• What the exercise asks: The lines to copy are those with "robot" in them. Pull each one from the entries below.
═══ Supplied records
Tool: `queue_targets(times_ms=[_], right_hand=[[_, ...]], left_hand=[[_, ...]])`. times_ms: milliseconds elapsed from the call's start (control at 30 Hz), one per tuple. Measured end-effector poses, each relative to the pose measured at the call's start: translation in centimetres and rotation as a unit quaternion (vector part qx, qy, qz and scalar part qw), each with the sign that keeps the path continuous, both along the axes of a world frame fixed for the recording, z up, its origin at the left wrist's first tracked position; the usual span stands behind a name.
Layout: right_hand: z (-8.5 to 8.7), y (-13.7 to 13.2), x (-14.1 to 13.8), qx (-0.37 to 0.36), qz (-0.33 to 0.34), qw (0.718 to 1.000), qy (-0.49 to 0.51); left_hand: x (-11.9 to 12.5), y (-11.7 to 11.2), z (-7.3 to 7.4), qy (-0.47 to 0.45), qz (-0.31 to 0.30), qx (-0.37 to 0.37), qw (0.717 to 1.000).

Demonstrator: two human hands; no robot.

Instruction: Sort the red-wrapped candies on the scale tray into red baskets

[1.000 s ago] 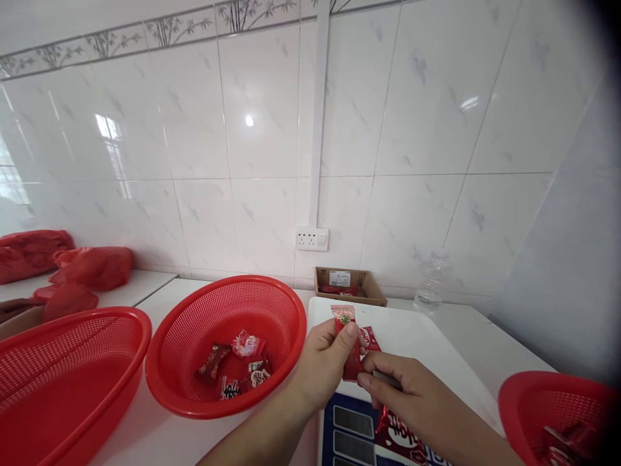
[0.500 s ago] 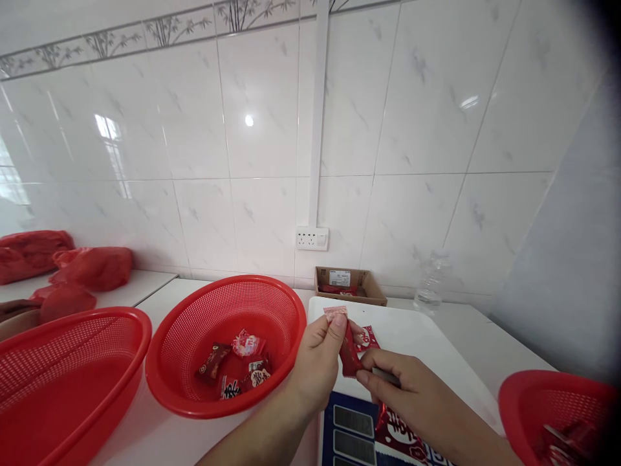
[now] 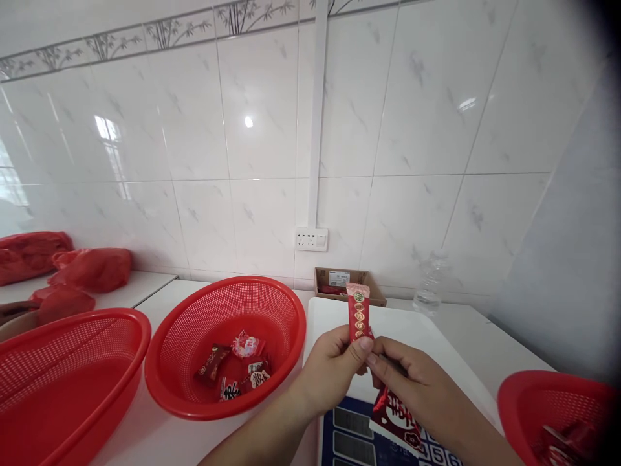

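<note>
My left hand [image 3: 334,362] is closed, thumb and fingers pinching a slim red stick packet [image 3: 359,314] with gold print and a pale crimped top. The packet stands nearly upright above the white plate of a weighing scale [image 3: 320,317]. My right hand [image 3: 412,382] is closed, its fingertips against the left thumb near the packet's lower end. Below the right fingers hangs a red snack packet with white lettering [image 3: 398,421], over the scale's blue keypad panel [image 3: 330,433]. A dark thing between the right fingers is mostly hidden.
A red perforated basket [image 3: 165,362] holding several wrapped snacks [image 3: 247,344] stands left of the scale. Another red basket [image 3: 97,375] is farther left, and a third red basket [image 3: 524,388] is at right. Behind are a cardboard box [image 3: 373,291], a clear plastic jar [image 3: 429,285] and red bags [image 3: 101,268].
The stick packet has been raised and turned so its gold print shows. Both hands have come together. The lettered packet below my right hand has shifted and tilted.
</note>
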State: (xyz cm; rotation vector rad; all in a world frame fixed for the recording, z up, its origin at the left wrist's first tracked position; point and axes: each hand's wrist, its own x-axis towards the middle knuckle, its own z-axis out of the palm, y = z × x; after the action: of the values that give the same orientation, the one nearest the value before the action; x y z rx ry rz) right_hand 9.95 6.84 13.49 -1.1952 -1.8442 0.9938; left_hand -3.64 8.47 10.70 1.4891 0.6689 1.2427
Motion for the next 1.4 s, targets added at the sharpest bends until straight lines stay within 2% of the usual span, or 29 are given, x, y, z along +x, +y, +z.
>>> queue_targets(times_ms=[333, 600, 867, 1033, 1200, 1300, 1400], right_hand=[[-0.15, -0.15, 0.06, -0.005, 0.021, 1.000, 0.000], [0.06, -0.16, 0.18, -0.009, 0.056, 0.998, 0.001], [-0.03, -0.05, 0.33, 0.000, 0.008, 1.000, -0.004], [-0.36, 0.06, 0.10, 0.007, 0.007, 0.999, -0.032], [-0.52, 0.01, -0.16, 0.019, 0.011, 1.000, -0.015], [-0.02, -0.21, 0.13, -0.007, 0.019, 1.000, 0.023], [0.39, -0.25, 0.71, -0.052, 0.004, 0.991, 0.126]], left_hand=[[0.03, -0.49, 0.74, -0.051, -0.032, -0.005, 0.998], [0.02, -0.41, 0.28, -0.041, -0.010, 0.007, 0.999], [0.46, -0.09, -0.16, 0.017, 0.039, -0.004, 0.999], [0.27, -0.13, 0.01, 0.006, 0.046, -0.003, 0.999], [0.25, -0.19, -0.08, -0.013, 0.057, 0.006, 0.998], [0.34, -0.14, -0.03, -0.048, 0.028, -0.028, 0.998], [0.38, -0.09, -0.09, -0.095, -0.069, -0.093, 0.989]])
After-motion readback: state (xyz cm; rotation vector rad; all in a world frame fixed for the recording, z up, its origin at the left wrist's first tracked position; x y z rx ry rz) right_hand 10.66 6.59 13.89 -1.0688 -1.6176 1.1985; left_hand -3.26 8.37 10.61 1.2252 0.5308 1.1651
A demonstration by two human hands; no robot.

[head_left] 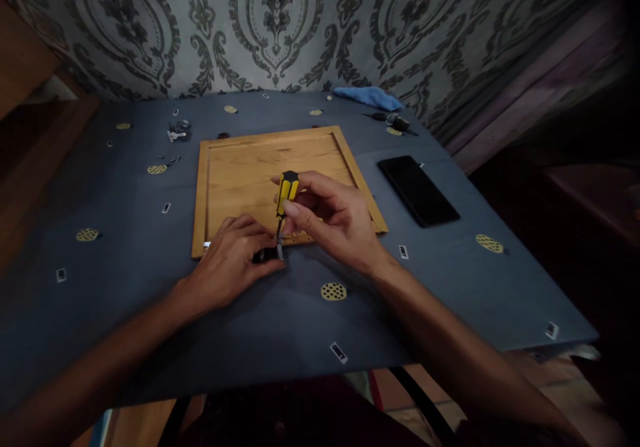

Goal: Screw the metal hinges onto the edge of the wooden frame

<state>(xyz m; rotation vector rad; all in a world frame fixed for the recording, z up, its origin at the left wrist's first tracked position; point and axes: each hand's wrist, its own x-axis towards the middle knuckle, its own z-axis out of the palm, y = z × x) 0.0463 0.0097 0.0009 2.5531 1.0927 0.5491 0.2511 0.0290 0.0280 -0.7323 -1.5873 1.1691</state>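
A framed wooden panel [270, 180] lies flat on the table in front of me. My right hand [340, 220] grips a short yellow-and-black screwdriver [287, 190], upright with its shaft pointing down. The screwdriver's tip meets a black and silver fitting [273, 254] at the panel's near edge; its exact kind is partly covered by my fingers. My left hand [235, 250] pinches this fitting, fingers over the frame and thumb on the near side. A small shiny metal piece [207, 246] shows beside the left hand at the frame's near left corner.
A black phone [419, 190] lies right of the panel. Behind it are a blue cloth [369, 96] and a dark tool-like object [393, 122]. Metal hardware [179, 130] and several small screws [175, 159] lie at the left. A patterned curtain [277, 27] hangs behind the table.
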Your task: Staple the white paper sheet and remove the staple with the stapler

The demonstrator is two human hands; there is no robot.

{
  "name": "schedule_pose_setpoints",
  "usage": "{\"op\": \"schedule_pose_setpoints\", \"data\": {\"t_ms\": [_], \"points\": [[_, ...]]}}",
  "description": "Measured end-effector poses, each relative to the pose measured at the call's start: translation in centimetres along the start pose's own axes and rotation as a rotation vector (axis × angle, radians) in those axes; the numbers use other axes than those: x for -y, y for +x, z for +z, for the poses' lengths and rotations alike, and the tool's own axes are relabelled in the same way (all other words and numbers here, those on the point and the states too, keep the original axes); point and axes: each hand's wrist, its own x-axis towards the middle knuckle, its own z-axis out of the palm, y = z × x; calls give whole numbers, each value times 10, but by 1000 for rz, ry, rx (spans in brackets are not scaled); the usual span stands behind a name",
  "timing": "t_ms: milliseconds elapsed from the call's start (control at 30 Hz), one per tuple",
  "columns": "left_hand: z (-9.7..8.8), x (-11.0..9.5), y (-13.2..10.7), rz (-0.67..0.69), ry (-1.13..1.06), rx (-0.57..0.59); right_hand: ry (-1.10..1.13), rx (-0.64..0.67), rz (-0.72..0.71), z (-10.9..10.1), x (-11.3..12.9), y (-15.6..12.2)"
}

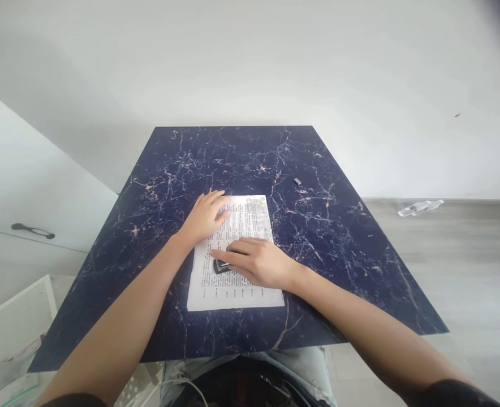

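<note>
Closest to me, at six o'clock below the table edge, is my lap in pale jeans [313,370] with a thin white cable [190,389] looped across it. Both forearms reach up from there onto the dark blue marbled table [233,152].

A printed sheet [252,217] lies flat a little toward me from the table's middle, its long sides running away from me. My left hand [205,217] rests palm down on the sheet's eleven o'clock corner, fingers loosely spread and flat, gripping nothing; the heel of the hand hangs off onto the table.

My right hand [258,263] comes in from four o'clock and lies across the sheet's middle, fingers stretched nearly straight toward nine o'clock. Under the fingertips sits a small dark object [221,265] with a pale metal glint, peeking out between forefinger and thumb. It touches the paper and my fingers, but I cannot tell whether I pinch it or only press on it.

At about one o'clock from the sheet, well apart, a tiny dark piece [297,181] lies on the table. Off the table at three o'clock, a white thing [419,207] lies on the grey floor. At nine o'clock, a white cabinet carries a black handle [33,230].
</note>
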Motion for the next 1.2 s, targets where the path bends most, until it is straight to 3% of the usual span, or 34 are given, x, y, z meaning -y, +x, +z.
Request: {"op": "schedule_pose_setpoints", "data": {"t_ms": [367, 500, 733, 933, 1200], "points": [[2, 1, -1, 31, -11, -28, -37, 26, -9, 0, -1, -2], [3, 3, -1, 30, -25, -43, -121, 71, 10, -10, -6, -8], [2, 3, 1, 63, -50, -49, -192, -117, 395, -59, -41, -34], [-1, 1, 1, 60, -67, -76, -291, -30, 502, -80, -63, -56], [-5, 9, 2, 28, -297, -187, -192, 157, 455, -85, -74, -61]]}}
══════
• Exercise result:
Demonstrator: two human hands; no robot.
A demonstration by two human hands; no robot.
The demonstrator is two human hands; there is no robot.

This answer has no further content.